Demystifying Object-based Big Data Storage Systems
Anindita Sarkar Mondal, Madhupa Sanyal, Ari Kusumastuti, Hrishav Bakul Barua, Kartick Chandra Mondal
TL;DR
The paper addresses the growing challenge of storing and accessing massive, unstructured data by cataloging architectural approaches across five storage categories: DFS, CFS, Cloud Storage, Archive Storage, and OSS. It adopts a taxonomy-driven survey, detailing representative deployments from major providers and open-source projects, and emphasizes architectural primitives such as metadata vs. data separation, erasure coding, geo-caching, and policy-driven data placement. Key contributions include a comprehensive catalog of vendor implementations (e.g., S3, Atmos, ECS, Walrus, Scality RING, Cleversafe, WOS, Himalaya, StorageGRID, OpenStack Swift, Panasas, Lustre) and the articulation of mechanisms that drive scalability, durability, and multi-tenancy in object- and file-based storage systems.
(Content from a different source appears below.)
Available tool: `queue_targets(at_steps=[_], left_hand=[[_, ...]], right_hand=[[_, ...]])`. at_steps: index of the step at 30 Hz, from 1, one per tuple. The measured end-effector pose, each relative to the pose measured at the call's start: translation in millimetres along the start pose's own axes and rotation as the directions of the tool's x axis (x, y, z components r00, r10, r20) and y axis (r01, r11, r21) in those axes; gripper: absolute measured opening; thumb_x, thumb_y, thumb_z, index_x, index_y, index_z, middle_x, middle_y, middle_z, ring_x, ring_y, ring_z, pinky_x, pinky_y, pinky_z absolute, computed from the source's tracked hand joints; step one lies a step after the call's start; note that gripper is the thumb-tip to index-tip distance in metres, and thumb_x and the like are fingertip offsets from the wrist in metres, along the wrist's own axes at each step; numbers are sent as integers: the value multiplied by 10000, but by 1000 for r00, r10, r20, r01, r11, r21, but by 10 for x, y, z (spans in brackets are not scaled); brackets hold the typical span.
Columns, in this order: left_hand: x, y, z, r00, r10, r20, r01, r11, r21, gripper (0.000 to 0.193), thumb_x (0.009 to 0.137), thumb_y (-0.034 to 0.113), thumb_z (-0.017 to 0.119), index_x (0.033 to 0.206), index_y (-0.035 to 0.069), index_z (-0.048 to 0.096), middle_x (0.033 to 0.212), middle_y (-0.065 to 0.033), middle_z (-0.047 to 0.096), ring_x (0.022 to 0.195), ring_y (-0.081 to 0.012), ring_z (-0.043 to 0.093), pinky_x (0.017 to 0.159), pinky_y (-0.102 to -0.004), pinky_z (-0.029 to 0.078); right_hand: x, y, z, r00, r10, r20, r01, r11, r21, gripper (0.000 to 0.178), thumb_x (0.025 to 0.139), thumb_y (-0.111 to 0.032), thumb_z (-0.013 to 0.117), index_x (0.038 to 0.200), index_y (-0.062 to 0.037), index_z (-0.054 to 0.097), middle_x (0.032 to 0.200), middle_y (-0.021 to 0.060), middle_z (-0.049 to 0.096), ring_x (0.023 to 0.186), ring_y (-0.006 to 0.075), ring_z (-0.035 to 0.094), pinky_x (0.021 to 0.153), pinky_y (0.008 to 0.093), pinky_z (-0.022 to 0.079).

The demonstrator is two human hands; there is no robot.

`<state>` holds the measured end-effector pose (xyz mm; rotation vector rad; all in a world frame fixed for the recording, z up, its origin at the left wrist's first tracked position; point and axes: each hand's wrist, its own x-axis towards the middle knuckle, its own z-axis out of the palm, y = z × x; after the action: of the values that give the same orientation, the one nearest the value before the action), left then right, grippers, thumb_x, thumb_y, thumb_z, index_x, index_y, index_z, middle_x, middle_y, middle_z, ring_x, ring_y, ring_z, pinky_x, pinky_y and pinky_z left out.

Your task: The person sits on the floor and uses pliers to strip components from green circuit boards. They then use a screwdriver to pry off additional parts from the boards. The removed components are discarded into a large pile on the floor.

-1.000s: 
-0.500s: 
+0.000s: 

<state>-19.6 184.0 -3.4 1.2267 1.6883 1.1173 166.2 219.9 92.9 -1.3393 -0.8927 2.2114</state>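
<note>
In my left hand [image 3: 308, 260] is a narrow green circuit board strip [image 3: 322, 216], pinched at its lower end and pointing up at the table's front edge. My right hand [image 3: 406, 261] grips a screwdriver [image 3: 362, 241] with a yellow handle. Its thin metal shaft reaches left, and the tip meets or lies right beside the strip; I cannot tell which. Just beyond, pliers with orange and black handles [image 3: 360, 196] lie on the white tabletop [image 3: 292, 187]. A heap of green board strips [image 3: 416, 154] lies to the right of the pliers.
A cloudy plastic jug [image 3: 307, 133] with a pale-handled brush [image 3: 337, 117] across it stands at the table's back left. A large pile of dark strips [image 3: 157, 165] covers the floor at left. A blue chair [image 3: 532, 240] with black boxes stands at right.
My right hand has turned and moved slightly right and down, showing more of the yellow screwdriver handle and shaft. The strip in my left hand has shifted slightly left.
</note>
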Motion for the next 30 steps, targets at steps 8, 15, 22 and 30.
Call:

The findings illuminate how architectural choices shape performance, cost efficiency, data protection, and accessibility, offering practical guidance to storage consumers and developers designing systems for big data workloads.
Abstract
Today's era is the digitized era. Managing such generated big data is an important factor for data scientists. Day by day, it increases the demand for big data storage systems. Different organizations are involved in providing storage-related services. They follow the different architectures or storage models for storing big data. In this survey paper, our target is to highlight such storage architectures which provided by different renowned storage service providers. On an architectural basis, we divide the big data storage systems into five parts, Distributed file systems (DFS), Clustered File Systems (CFS), Cloud Storage, Archive Storage, and Object Storage Systems (OSS). Also, we reveal a detailed architectural view of the big data storage systems provided by the different organizations under these parts.